▶ [EXERCISE INSTRUCTIONS]: Reproduce the listing verbatim through the line with "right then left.".

--------------------------------

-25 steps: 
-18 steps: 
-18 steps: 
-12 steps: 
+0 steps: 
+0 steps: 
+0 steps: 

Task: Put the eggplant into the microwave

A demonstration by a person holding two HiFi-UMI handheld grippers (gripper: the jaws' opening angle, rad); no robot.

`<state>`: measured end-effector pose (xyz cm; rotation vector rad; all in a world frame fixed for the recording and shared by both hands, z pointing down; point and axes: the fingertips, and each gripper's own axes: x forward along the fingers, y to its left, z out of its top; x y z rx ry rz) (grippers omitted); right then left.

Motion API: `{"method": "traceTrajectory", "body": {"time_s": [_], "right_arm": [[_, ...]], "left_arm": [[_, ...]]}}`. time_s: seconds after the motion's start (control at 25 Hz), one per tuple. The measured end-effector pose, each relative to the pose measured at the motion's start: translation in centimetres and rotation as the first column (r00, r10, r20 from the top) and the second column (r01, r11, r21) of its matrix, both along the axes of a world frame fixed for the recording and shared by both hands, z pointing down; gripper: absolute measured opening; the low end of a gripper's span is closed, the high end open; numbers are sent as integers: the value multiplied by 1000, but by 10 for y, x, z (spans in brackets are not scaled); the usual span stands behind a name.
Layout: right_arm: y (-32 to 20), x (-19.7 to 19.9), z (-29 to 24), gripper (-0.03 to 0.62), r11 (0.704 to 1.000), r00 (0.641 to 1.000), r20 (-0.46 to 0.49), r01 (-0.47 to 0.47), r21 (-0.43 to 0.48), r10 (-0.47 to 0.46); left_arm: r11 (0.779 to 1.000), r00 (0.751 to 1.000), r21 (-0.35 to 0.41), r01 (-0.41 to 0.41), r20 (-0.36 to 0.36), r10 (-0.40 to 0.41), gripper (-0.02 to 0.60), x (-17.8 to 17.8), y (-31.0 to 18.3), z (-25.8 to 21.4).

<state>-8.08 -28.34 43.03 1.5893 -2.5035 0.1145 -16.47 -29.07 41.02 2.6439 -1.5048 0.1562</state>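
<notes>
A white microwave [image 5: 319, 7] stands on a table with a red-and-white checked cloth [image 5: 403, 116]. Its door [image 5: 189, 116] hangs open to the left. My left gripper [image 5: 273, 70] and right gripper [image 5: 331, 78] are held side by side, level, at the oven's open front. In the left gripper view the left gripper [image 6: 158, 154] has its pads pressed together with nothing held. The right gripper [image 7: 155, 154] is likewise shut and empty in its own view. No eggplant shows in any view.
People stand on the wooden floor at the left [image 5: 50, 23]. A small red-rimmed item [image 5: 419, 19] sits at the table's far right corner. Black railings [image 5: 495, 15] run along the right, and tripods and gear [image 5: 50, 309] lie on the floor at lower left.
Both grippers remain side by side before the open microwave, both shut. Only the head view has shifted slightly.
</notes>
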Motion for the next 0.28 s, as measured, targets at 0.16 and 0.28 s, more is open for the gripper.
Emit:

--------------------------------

▶ [RESPONSE TO THE EXERCISE]:
-25 steps: 
-18 steps: 
-18 steps: 
-12 steps: 
+0 steps: 
+0 steps: 
+0 steps: 

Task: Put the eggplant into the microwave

A demonstration by a person holding two HiFi-UMI handheld grippers (gripper: the jaws' opening angle, rad); no robot.

`<state>`: measured end-effector pose (xyz cm; rotation vector rad; all in a world frame fixed for the recording and shared by both hands, z pointing down; point and axes: the fingertips, and each gripper's own axes: x forward along the fingers, y to its left, z out of its top; x y z rx ry rz) (grippers omitted); right then left.

The exercise requires nothing further.